By Louie Stout
The next best thing to catching walleyes might be saugeye, a species that appears to be doing quite well in Cedar Lake in northwest Indiana.
Fingerlings were stocked there last year, and according to District Fisheries Biologist Courtney Weldon, they’re doing quite well. She and other fisheries folks surveyed the Lake County fishery, located southwest of Crown Point, Ind., last fall and found an abundance of young saugeye.
Saugeye is a hybrid cross between a walleye and a sauger. There is no size limit, but the bag limit is 6.

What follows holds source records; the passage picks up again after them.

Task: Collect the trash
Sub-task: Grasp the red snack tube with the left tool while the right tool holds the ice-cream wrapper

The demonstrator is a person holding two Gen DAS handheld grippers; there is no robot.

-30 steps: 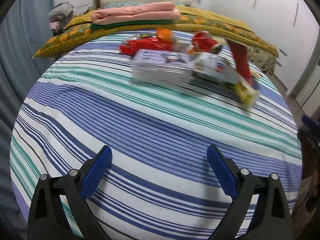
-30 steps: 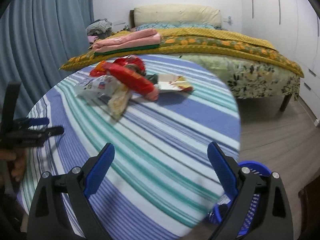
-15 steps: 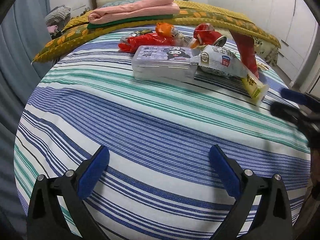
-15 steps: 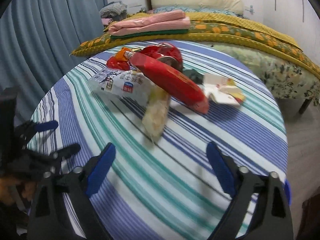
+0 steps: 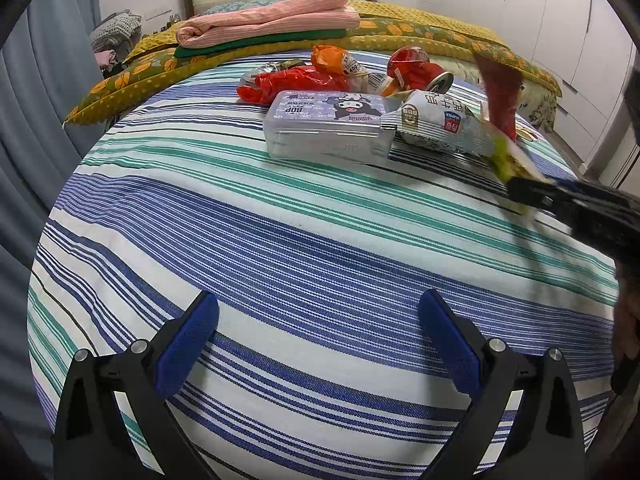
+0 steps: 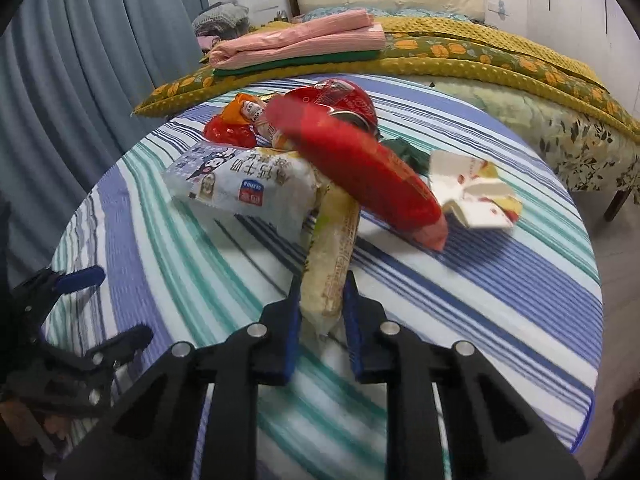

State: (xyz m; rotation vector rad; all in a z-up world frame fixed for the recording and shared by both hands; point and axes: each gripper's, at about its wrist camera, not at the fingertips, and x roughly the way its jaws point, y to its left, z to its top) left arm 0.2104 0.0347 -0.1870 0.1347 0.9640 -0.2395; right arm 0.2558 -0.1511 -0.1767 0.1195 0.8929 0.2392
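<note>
Now the right gripper point(image 6: 322, 304) has just been closing, and its blue pads sit on either side of the near end of a long yellow wrapper point(image 6: 334, 248), pinching it at the tip. In the right wrist view the wrapper's long axis runs from the jaws away toward 12 o'clock, leaning slightly to 1, so the gripper holds it end-on, not across its middle. Its far end is tucked under a red packet point(image 6: 360, 164), which crosses it from 10 to 4 o'clock, and it lies against a white snack bag point(image 6: 244, 188) at 11. That overlap is what the coming move turns on: judging from this, a pull back along the wrapper's own length should slide it free, while a straight lift may drag the red packet with it.

Seen from the left wrist view, the wrapper point(image 5: 508, 156) lies at about 2 o'clock, well apart from the left gripper point(image 5: 318, 336), whose jaws stand wide apart with nothing between them over the striped tablecloth point(image 5: 280, 240). A clear box point(image 5: 326, 126) sits at its 12 o'clock, among more wrappers. The right hand is plainly the nearer one. No bin shows in either view.
</note>
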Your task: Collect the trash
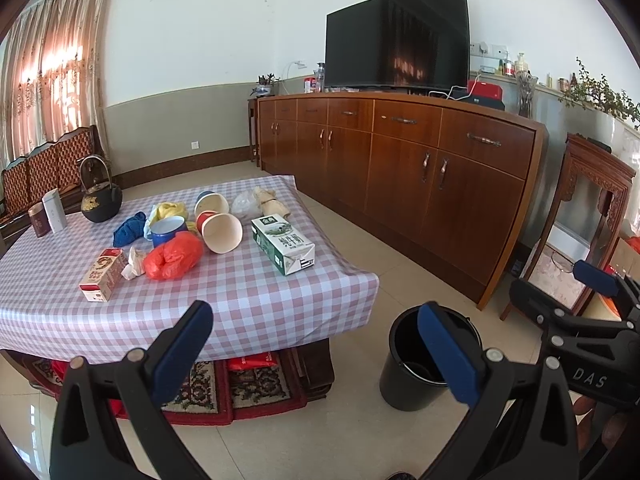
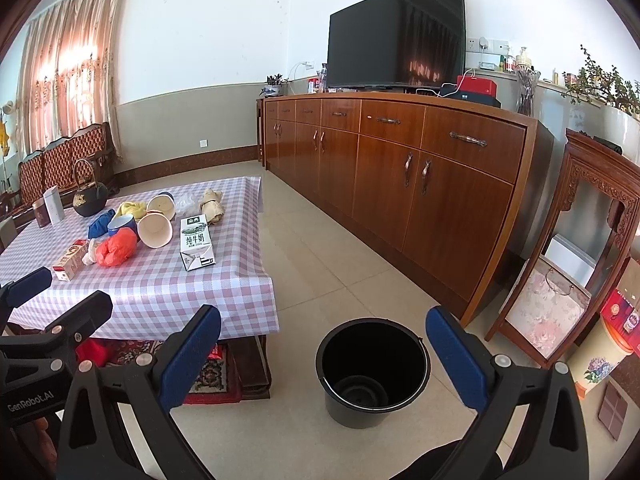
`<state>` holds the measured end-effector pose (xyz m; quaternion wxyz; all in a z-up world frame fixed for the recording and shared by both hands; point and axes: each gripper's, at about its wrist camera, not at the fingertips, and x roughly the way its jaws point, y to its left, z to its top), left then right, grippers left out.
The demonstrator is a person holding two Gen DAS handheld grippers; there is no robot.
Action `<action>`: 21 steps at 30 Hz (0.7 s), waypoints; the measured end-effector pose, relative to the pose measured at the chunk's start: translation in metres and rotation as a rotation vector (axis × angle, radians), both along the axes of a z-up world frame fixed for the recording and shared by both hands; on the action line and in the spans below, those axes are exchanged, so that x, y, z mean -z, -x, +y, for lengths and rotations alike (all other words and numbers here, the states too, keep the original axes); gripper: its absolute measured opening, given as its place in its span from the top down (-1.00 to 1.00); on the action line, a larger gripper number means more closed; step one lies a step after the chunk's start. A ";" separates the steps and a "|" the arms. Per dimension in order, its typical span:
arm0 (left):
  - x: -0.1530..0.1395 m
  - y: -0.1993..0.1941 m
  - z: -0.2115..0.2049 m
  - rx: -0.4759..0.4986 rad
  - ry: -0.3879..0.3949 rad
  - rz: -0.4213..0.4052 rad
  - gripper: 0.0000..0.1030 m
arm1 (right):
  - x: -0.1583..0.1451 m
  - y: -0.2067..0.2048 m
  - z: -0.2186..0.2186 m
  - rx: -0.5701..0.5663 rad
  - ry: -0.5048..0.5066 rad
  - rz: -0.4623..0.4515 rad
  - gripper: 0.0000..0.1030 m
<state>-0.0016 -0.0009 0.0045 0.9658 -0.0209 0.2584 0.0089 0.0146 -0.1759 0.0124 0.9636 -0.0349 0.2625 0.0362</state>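
Nothing picked up yet, by the look of it. Left gripper [image 1: 316,340] spread wide and holding nothing; right gripper [image 2: 324,344] likewise wide and bare. Both hanging back from the table [image 1: 248,304], well short of the rubbish.

Trash heaped mid-table: green milk carton [image 1: 285,245] lying nearest the bin-side edge, red plastic bag [image 1: 173,256] touching a crumpled tissue [image 1: 134,261], red carton [image 1: 103,274] beside that, paper cups [image 1: 222,232] tipped on their sides. Black bin [image 2: 372,372] standing on the tiled floor just off the table's corner.

Probably best to start with the milk carton — closest to the bin. Better to close across its narrow sides, not the long faces, and squeeze lightly, since a thin carton likely buckles. Better also to steer clear of the teapot [image 1: 100,200] and tins behind, apparently not rubbish.

Right view looking straight down into the bin — seemingly only an inner liner at the bottom; left view showing just its rim, partly behind a finger. Left view giving the clearer, closer spread of the trash pile.
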 end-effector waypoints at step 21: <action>0.000 0.001 -0.001 0.006 -0.008 0.000 -0.99 | 0.001 0.001 0.000 0.006 -0.002 0.001 -1.00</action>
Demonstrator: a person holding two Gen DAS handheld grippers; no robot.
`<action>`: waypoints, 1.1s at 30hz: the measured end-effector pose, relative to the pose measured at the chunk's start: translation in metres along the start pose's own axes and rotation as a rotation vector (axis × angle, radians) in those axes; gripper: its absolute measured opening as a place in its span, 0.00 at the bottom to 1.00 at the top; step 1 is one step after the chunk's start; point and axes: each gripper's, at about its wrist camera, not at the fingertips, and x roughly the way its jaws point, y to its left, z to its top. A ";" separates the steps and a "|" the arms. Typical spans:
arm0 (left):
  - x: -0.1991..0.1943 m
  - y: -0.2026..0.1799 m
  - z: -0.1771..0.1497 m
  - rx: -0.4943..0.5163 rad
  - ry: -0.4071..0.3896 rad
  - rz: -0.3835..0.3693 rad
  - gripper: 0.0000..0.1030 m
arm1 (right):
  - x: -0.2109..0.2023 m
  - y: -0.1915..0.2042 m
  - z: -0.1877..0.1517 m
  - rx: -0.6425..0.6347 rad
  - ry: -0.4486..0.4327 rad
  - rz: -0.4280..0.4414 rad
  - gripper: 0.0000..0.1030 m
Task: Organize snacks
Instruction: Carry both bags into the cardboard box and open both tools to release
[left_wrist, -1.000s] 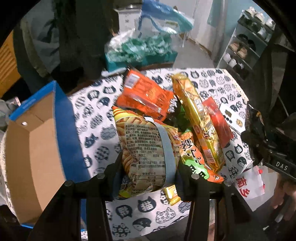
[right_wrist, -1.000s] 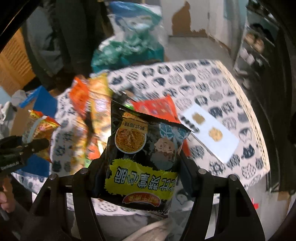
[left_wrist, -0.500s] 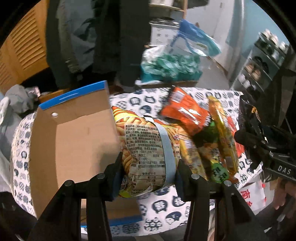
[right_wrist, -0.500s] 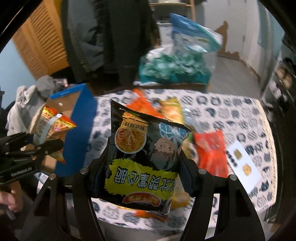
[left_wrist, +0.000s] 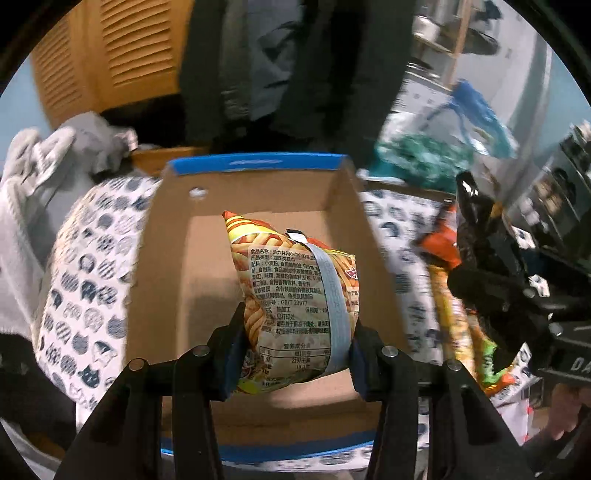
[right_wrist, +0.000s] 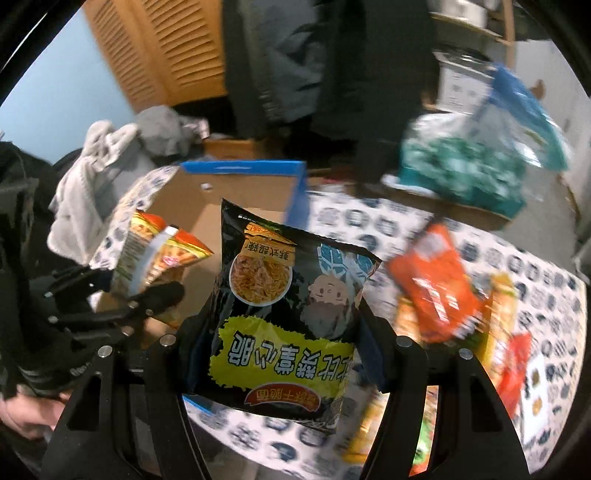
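My left gripper (left_wrist: 295, 343) is shut on a yellow snack bag (left_wrist: 291, 291) with a grey stripe, and holds it over the open cardboard box (left_wrist: 170, 266) with blue edges. The bag also shows in the right wrist view (right_wrist: 155, 258), held by the left gripper (right_wrist: 122, 295). My right gripper (right_wrist: 280, 332) is shut on a black noodle snack bag (right_wrist: 291, 306) with a yellow label, held just right of the box (right_wrist: 251, 199). The black bag and right gripper show at the right of the left wrist view (left_wrist: 491, 273).
The table has a cat-print cloth (right_wrist: 388, 221). A pile of loose snack bags lies on it, among them an orange one (right_wrist: 436, 284) and a long yellow one (left_wrist: 450, 317). Grey clothes (left_wrist: 48, 173) lie left of the box. A bag of green items (right_wrist: 469, 166) stands behind.
Both grippers have swung left with their bags. The left one went from over the snack pile to over the box. The right one now faces the box too.
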 end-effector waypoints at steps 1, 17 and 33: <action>0.003 0.010 -0.001 -0.019 0.008 0.008 0.47 | 0.009 0.010 0.007 -0.021 0.011 0.016 0.65; 0.053 0.062 -0.008 -0.126 0.138 0.056 0.47 | 0.116 0.059 0.042 -0.027 0.216 0.162 0.65; 0.071 0.057 -0.010 -0.125 0.198 0.093 0.50 | 0.140 0.055 0.035 -0.037 0.264 0.098 0.68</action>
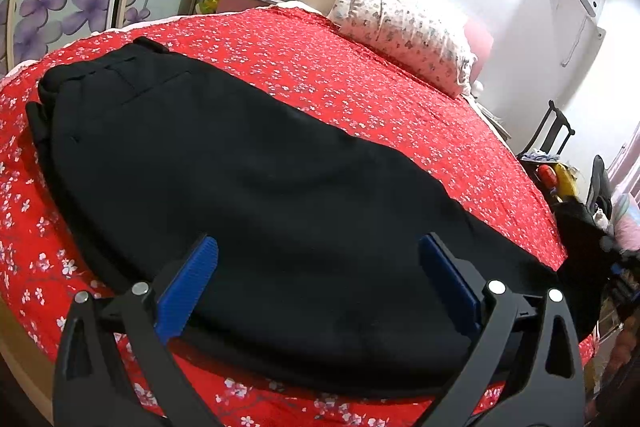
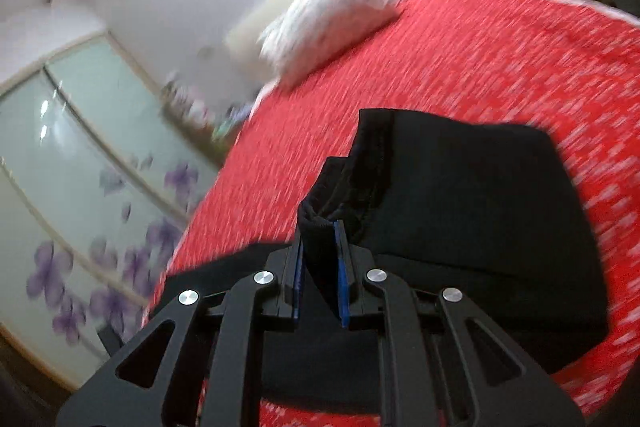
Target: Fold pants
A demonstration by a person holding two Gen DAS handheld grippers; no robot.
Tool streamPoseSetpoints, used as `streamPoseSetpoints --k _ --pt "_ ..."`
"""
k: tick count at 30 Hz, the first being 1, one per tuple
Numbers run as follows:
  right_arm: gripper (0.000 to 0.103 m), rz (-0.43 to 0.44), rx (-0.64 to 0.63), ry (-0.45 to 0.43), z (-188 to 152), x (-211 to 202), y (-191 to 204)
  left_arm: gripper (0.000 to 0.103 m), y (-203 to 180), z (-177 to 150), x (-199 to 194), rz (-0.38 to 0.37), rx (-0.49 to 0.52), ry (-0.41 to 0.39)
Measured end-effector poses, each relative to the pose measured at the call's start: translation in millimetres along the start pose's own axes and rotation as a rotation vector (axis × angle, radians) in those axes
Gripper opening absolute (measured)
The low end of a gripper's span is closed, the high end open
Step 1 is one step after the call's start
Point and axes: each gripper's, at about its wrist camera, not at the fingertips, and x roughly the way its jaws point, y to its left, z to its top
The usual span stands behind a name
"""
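Note:
Black pants (image 1: 248,187) lie lengthwise on the red flowered bedspread (image 1: 340,79), waistband at the far left. My left gripper (image 1: 318,247) hovers just over the near part of the pants, its blue pads wide apart and nothing between them. In the blurred right wrist view, my right gripper (image 2: 320,227) is shut on a bunched end of the black pants (image 2: 472,207), lifted off the bed; the cloth hangs folded over to the right of the fingers.
A flowered pillow (image 1: 404,31) lies at the head of the bed. Sliding wardrobe doors with purple flowers (image 1: 80,3) stand to the left. Cluttered shelves and a chair (image 1: 560,171) are beyond the bed's right edge.

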Motion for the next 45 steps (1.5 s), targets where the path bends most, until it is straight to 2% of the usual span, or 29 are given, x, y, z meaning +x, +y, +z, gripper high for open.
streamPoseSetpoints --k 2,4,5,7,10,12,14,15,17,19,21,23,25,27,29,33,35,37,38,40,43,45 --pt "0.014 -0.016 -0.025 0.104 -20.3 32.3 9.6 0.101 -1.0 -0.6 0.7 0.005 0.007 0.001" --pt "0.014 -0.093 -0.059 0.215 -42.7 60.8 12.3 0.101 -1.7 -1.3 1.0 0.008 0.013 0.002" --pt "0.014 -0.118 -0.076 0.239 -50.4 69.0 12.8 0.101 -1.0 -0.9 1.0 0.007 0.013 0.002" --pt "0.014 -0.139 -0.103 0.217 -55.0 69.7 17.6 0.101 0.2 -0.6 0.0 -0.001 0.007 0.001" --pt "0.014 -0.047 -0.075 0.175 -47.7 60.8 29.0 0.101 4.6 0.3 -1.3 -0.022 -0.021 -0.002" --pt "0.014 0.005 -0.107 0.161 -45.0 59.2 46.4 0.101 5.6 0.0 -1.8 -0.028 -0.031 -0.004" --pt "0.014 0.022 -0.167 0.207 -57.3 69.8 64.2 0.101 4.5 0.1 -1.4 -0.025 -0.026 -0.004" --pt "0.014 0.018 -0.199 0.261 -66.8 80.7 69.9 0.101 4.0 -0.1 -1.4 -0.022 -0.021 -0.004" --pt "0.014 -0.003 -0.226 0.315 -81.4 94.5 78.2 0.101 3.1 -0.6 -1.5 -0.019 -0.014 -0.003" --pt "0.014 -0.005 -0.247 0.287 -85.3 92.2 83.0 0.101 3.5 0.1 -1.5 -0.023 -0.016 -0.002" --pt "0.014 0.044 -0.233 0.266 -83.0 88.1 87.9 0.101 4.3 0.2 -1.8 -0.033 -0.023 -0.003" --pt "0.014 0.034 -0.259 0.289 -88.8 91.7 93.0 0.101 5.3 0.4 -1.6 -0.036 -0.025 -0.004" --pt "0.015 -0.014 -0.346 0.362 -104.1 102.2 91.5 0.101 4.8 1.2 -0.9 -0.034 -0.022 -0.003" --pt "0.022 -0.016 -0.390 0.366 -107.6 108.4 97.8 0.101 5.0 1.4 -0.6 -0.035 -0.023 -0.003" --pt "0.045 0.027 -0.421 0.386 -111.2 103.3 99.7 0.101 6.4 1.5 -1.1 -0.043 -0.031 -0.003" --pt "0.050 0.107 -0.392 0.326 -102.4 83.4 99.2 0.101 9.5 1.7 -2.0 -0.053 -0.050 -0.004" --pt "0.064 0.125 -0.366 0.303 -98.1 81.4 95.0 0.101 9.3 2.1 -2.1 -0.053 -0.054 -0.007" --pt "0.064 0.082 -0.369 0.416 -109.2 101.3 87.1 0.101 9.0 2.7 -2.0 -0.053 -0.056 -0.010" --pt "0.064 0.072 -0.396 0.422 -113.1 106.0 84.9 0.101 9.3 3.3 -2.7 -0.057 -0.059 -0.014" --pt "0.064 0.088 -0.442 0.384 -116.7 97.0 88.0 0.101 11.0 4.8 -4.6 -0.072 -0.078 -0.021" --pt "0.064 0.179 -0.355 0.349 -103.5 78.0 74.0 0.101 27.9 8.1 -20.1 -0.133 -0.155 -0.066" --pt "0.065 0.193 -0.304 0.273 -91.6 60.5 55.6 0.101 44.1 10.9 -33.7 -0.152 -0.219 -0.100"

“They went in measuring about an inch and half (76,675 of them) last spring and the ones we saw in the fall averaged 10.3 inches,” she said. “We saw a great return (survival).”
That didn’t seem to be the case for 3,163 surplus walleyes that were stocked in the fall of 2024.
“We never saw one of those fish,” she said. “It was shocking, but we did capture four older walleyes that were not fish we planted.”
However, she noted, the lake is very difficult for biologists to electro-fish because there is no weed edge on the 1,750-acre lake. Cedar has a maximum depth of 16 feet and averages about 8 feet deep. Also, the walleyes could have been in deeper water when they were there. She plans to go back again this fall to re-survey the lake.
She says the saugeye results could lead to more stocking. The lake has an abundance of forage for them to eat.
“Saugeye can tolerate the shallower and hotter water found in that body of water,” sha said.